Monday, March 19, 2007
March 19th...Hmmm...
Today...Is a day. For me this day has special meaning. For others most likely not. This day has a special meaning in the worst kind of way. It's the anniversary of pure and utter evil. Evil that pains me still and is not likely to stop paining me for quite some time still. If it will ever stop. Today i had been planning to write a big long angry post, quoting Panic! At the disco songs in an angry manner, but i've done that too much already. And i really shoudln't use my blog for personal vendetta. And i thought about it and i decided that i will not write this angry post. Instead i will enjoy the day. I will not stew in anger. I will enjoy what little sun we had today. And so that's what i've done. And it has been quite a nice day. But fighting memories is tiring work. The hardest battles are the ones where you are your worst enemy. But i have survived so far and i will keep on surviving. And so now i must go. There is one more pointless, empty, meaningless post to fill the silent void. I hope you enjoyed it. But now, my bed calls, with all it's warmth and comfort. Good night.
Sunday, March 11, 2007
It's raining chicks! Hallelujah!
Anyway, rain isn't the only thing bringing joy into my life, the other thing is girls! Girls always bring joy to my life. And today especially. Today i spent most of the day hanging out with three beautiful girls.
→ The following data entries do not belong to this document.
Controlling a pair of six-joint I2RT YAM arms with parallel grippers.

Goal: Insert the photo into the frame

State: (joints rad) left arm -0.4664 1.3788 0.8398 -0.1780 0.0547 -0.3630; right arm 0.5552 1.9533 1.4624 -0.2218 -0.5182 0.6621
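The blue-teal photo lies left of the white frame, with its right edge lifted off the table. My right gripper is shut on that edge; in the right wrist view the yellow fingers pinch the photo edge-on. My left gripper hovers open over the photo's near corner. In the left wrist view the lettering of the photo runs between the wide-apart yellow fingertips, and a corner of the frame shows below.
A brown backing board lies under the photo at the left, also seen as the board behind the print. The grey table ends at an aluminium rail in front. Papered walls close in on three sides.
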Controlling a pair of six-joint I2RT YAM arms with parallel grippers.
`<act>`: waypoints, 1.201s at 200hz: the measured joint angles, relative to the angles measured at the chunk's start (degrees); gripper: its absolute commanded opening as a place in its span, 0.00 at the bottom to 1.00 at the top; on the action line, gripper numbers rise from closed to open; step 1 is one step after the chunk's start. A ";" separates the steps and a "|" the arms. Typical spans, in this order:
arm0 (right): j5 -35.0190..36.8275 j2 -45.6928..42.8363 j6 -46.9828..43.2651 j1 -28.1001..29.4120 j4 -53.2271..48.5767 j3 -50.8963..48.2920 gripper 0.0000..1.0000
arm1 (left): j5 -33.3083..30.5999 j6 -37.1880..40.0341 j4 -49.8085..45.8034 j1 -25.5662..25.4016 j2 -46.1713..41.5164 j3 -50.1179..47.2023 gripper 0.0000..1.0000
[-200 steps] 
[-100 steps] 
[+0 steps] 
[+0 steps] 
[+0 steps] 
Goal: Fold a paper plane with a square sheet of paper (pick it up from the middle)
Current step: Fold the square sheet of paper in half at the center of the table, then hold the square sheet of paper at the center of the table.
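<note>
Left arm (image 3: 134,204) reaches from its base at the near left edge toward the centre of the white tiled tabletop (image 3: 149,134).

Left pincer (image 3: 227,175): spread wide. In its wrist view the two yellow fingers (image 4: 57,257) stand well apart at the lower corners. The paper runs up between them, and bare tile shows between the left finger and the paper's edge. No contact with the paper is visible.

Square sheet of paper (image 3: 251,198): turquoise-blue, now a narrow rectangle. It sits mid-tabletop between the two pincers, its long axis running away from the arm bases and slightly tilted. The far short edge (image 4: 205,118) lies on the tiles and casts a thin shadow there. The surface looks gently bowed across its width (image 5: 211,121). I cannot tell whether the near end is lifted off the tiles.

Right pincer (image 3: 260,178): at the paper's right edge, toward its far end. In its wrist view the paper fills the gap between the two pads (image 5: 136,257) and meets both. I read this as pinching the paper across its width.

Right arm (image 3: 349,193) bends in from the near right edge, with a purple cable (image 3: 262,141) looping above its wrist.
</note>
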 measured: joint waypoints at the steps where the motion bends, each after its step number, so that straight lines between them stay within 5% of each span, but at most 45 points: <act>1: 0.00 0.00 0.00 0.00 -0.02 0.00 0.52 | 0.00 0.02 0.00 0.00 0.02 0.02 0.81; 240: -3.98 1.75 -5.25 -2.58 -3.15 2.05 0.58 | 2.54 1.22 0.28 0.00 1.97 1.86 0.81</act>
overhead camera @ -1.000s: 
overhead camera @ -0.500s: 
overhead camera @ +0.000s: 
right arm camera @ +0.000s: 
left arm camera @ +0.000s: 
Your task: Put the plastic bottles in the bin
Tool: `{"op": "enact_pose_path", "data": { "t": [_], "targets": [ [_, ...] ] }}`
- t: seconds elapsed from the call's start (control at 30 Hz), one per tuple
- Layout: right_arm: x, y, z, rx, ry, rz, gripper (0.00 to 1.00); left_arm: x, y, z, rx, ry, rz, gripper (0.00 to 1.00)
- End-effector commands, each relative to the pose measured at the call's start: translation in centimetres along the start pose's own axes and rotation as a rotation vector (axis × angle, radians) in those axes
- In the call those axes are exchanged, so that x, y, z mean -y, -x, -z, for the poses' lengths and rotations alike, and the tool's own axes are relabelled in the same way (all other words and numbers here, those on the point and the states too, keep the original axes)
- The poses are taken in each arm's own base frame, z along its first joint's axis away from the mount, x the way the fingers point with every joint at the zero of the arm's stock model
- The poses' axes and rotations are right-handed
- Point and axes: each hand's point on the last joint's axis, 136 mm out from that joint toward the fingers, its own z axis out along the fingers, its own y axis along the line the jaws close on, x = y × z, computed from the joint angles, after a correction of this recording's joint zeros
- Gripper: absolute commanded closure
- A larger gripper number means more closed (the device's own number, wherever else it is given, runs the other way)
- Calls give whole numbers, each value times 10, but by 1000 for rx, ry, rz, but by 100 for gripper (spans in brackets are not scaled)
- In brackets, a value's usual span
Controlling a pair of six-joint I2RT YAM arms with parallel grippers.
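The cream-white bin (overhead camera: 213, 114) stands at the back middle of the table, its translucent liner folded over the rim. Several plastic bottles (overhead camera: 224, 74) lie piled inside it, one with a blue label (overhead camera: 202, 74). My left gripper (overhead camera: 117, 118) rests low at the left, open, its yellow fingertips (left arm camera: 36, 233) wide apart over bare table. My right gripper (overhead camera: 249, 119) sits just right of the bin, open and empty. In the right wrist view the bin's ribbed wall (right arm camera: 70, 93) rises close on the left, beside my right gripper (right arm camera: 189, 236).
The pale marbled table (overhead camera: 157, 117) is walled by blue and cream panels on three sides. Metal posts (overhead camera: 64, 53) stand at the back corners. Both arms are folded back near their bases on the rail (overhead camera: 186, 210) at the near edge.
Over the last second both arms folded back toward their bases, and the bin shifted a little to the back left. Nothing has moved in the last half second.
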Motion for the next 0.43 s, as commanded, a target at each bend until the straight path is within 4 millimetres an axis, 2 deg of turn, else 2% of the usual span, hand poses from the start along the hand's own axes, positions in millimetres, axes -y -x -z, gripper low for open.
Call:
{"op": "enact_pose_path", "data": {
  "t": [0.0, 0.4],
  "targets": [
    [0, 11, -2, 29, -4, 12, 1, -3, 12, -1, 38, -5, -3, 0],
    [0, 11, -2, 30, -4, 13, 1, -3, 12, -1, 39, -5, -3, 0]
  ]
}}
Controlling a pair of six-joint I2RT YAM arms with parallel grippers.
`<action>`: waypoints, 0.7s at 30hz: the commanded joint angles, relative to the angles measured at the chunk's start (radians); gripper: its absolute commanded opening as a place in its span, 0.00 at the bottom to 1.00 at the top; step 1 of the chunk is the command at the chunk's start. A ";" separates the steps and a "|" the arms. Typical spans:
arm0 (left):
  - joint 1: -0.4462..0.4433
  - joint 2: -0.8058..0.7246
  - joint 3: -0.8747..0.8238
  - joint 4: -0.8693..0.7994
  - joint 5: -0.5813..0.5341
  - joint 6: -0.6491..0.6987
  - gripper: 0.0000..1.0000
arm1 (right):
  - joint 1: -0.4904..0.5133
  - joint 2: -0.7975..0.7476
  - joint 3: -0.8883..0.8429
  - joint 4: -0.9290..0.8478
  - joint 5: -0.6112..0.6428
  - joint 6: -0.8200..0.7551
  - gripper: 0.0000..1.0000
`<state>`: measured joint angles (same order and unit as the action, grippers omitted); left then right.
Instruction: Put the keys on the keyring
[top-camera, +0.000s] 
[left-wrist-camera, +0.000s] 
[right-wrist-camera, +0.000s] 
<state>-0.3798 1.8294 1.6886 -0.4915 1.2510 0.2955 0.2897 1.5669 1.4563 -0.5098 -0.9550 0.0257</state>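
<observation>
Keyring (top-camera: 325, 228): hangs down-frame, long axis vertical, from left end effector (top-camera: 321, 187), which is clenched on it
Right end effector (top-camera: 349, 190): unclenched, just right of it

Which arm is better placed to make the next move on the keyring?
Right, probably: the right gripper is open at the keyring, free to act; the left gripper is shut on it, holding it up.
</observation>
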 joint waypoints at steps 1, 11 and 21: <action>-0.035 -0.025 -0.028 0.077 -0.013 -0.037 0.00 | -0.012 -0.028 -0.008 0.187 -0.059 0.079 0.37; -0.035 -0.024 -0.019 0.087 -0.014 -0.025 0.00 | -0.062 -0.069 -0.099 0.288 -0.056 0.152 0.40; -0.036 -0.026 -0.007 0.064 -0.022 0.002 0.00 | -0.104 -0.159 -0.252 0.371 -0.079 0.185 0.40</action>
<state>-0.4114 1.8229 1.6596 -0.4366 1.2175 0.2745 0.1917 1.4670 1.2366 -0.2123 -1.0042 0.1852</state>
Well i guess i should say two because one gets angry when i say she's beautiful.
But as i was running around with three beauties yesterday something i had realized last night while listening to rain sort of came full circle and really made total sense. I realized this. I don't need a girlfriend! I've been single for a good while now and about half that good while i've hated it. But i realized something. In winter having a girlfriend is logical because girls are so warm. So when your hands are cold you have someone to hold hands with. And when your heart feels frozen by the evil of little sunlight and lots of snow you have someone to thaw it out for you. But spring is coming! I've surivived a winter being single by blowing on my hands and hugging my little brother, but now that the weather is getting warm i don't need a girlfriend to keep me warm, the sun will do that. And plus as yesterday pointed out so very well i already have all the female companionship i could want. So i will stick with a great summer with three girls-as-friends and leave out girlfriends with all their diabolical plans. Anyway, that's just one more pointless post. This is Chris signing off!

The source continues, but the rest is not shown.